2019 marks the sixtieth anniversary of Castro's revolution and also the 500th anniversary of the founding of Havana, the capital of the Caribbean island - After years of tension, Raul Castro and Obama initiated a thaw which was however interrupted by Trump - In February the new Constitution, which opens up to private initiative, will be voted on in a popular referendum.

Cuba, 60 years of communism: this is how the regime changes

Five hundred years of history, sixty years of communism. 2019 will not be just any year for Cuba: it was November 1519 when Diego Velazquez de Cuellar founded the city of Havana, which later became the capital of the Caribbean island and main port of all the Spanish colonies of that New World discovered a few decades Before. Many centuries later, on January 1, 1959, Fidel Castro's regime officially began: that day sixty years ago the dictator Fulgencio Batista, a friend of drug traffickers and the United States, fled from Havana and the revolution also supported by the Argentine guerrilla Ernesto Che Guevara (and others, such as Camilo Cienfuegos) triumphed on the island , then killed in 1967 but became – especially for later generations – an icon of that experience.

More than half a century later, Fidel and his brother and successor Raul also died, who restarted dialogue with the United States after years of tensions, the cold war and the embargo, he left the presidency to Miguel Díaz-Canel, an engineer of humble origins born exactly one year after the revolution, in 1960. The regime, which for decades made Cuba unique in Latin America in terms of literacy and health care, is now feeling the weight of the years and is faced with the challenge of updating its communism, uncompromising in the era of Fidel and more moderate in recent years, under the presidency of Raul. The economic situation on the Caribbean island is not encouraging: according to some experts, the standard of living is at a standstill or has returned to that of the "special period" of the 90s, when aid from the Soviet Union ended but not the embargo decreed by the United States, which is still in force.

The hostile proximity of the North American superpower has always influenced the history of Cuba. Taken by Great Britain from Spain in the 18th century, at the beginning of the 20th century it became a US protectorate, ideal vacation spot during the years of Prohibition and above all a land of enormous economic interests thanks to its natural resources, in particular sugar cane, as Edoardo Galeano viscerally recounts in "The open veins of Latin America". Cuba has been the world's leading sugar producer over the centuries, ever since the days when slaves were imported from Africa to work on the plantations.
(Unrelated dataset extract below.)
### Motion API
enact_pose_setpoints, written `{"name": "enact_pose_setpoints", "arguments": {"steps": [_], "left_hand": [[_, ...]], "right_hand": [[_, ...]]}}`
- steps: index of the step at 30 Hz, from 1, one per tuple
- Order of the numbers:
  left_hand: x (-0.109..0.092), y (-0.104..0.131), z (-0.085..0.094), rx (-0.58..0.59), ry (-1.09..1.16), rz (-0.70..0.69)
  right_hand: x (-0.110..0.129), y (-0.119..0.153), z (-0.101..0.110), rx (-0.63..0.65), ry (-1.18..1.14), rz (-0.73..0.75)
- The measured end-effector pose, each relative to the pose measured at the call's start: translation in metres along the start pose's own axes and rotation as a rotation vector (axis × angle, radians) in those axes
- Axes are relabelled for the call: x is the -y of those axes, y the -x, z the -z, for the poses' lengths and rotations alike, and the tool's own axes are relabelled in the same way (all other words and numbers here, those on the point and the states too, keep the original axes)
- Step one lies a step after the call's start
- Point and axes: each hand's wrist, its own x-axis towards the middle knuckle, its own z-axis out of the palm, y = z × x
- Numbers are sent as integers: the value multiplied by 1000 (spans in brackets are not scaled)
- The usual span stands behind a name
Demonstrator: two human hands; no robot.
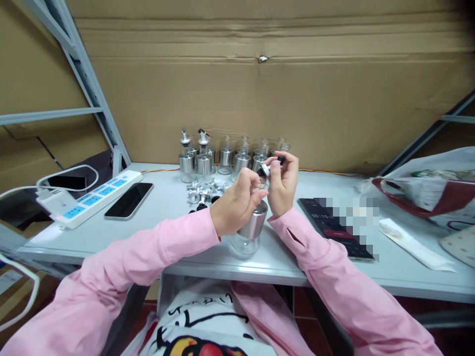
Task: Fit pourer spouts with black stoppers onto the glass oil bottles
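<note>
A glass bottle with a steel band (254, 225) stands near the table's front edge, tilted slightly if at all. My left hand (235, 205) closes its fingers around the bottle's neck. Just above the mouth, my right hand (284, 185) pinches a white and black pour spout (264, 170); whether its stopper touches the glass is hard to tell. Behind my left hand lies a pile of loose pour spouts (203, 192), partly covered by that hand. Farther back, two bottles with spouts fitted (186, 163) stand beside several bottles with open necks (226, 157).
At the left are a power strip (94, 200) with a plugged-in charger and a dark phone (129, 201). On the right lie a device showing a timer (330, 222), a white paper strip (415, 245) and a plastic bag (445, 173). Cardboard (237, 94) walls the back.
</note>
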Motion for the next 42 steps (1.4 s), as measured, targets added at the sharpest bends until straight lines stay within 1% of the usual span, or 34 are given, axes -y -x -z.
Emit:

Until Castro's revolution, the entire business was in the hands of multinationals with stars and stripes. Then things changed, Cuba regained possession of its territory, diversified crops in order to try to be autonomous, built infrastructures, brought education even to the most remote and poorest places on the island. However, it has remained subjected to very harsh tests, which have also stimulated Cuban pride, often bordering on provocation.

And they influenced, if not dictated, political and ideological choices, and consequent alliances, characterizing the Caribbean version of communism. Barack Obama had re-established diplomatic ties with the meeting and historic handshake with Raul Castro in Havana in 2016, interrupting a cold war that lasted more than half a century (not to mention that he was the first American president to set foot in Cuba in 88 years). Donald Trump then interrupted the détente process started by his predecessor by confirming what Vicki Huddleston, once an American diplomat in Havana, and many other experts maintain, namely that decades of sanctions have not convinced Cuban leaders to give up their communism nor to apply – according to Washington's point of view – democratic freedoms. Trump has reverted to the old, almost Cold War methods, and the Havana regime has slowed down reforms. Proof of this is the text of the new Constitution, which opens up to a new phase, but with caution.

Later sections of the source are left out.